Я увидел ее еще раз, одетую в белое платье, вместе с остальными паломниками на похоронах, два дня спустя. Если бы она знала, где мы сидели, она бы подумала, что лучше не смотреть в нашу сторону… Мне кажется теперь, что я очень любил ее, может, так же сильно, как Кэрон, которая, вероятно, уже умерла.
* * *
Я и сейчас помню указ, который я провозгласил с трона на ступеньках президентского дворца. Вечер тянулся медленно; принесли мускусное вино, которое вылили нам на головы. Я объявил, что для всех, без исключения должна безотлагательно наступить вечная счастливая жизнь; так или иначе, я не мог придумать более подходящего указа от имени шутовского короля.
19
После похорон – они оказались довольно унылыми, наш Джед, наверно, подумал бы, что они лучше, чем он заслуживал, – мы с Сэмом, не ожидая дилижанса, который должен был проходить мимо в субботу, решили рискнуть пойти пешком, по крайней мере, до Хамбер-тауна.

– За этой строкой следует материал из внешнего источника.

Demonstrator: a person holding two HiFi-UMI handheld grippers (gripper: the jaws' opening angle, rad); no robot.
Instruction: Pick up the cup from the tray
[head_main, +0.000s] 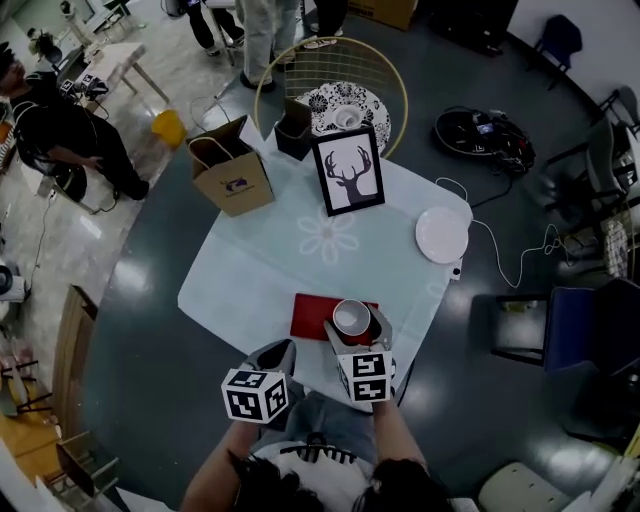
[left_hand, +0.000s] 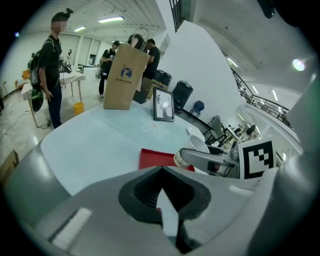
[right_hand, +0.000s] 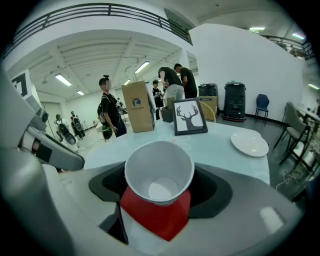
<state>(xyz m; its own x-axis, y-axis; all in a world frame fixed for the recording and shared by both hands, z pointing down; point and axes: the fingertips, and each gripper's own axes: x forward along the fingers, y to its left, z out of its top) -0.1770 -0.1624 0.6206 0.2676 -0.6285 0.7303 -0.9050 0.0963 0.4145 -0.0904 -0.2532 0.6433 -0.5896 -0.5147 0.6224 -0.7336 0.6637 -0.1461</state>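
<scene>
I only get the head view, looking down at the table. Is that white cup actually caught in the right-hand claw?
Observer: Seen along the claw itself, the cup stands between the pads of the right gripper, and both pads appear to touch its sides.
Operator: Is anything in it?
Observer: No. The right gripper view looks straight in, and its white bottom is bare.
Operator: And the other claw?
Observer: The left gripper has its jaws together in its own view, with nothing between them.
</scene>
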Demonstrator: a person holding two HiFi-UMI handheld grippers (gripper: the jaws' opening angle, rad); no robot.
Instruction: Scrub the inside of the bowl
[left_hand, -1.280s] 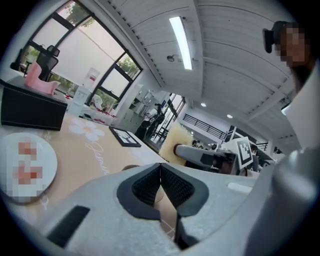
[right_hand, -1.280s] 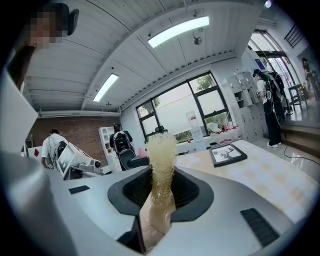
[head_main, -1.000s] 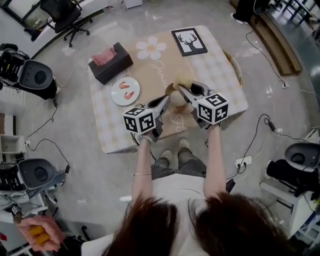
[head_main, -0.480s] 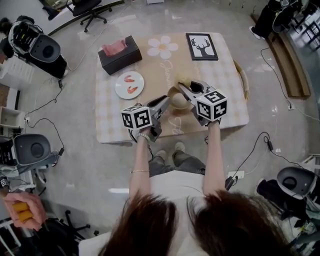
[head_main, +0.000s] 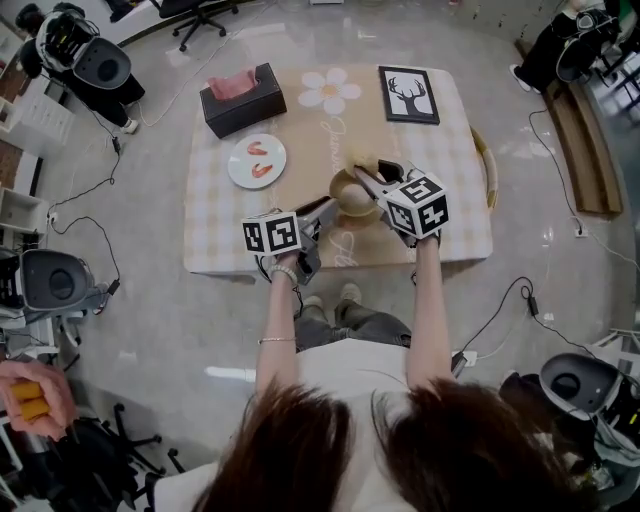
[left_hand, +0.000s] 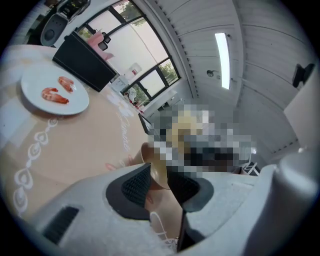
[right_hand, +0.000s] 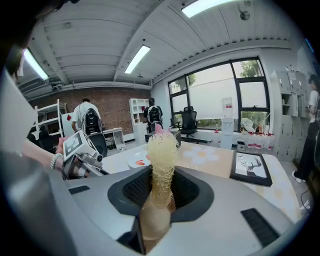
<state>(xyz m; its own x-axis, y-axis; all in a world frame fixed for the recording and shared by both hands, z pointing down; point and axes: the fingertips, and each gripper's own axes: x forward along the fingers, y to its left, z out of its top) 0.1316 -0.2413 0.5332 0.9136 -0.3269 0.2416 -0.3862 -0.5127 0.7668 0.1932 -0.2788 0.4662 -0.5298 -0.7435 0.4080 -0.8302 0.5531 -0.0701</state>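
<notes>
One bowl (head_main: 351, 199), two tongs, one loofah scrubber (right_hand: 161, 150), on the bench (head_main: 222, 232).
Left tongs (left_hand: 159, 182) clamped on the bowl's rim near the bench's front edge; right tongs (right_hand: 161, 189) closed on the scrubber. Also one plate (head_main: 240, 172), two shrimps (head_main: 259, 166), one tissue box (head_main: 241, 100).

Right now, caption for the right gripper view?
Right gripper, jaws shut on a yellow loofah scrubber; deer picture on the table beyond.

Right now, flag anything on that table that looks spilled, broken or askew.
Nothing spilled or broken shows. Only the tissue box sits skewed to the table's edges. The left gripper clamps the bowl's rim; the right gripper holds the loofah scrubber.
</notes>
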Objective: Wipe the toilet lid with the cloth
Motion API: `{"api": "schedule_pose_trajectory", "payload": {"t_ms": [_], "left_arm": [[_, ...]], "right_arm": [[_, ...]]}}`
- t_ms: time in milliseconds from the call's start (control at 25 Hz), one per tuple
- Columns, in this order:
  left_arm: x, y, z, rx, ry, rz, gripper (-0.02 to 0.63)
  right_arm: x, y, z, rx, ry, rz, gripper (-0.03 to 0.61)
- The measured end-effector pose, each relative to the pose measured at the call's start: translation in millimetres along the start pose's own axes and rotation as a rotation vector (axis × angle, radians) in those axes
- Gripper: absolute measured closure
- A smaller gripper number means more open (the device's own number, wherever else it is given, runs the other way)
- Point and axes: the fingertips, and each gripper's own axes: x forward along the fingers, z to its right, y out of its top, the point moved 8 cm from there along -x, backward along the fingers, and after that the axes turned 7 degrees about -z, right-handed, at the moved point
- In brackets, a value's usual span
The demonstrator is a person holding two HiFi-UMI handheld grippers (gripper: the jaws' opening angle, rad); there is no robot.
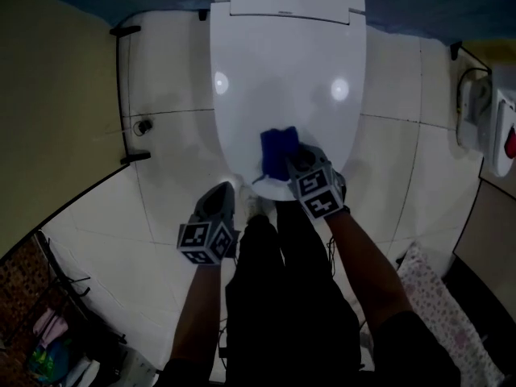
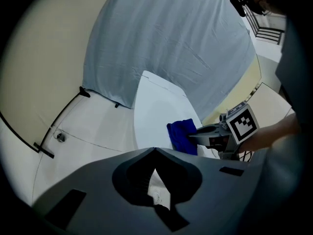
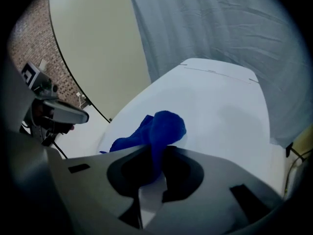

В Восточном Перкенсвиле, после несчастья, я, фактически, не слыхал никаких разговоров о тигре, и не было даже уклончивого упоминания о его возможном возвращении. На следующий день сельский егерь привел обратно свою группу охотников – как огорчились и рассердились эти мужчины, услыхав новость – а в полдень люди вышли обрабатывать кукурузные участки без всякой защиты, кроме пары лучников. Той ночью люди также находились снаружи, присматривая за сторожевыми кострами, не против тигра, а просто, чтобы не подпускать близко к кукурузе травоядных. Охотники, старухи и другие источники абсолютной мудрости сходились во мнении, что если тигр не старый или больной, он нападает на определенное село только раз в сезон, а потом идет дальше. Это даже могло быть правдой, хотя я сомневаюсь в этом.
Бессмысленный, случайный характер произошедшего, вот что, полагаю, потрясло и ошеломило меня. Сэм стоял рядом со мной; мы много не говорили; он просто находился там, давая мне возможность быть наедине с моими мыслями в его присутствии. Я знаю, что еще только Ники может так поступить[72]. Когда похороны закончились и мы снова оказались на дороге, я начал постигать, что если в состоянии человека имеется какой-то порядок, смысл или цель, человеческие существа должны заниматься этим сами.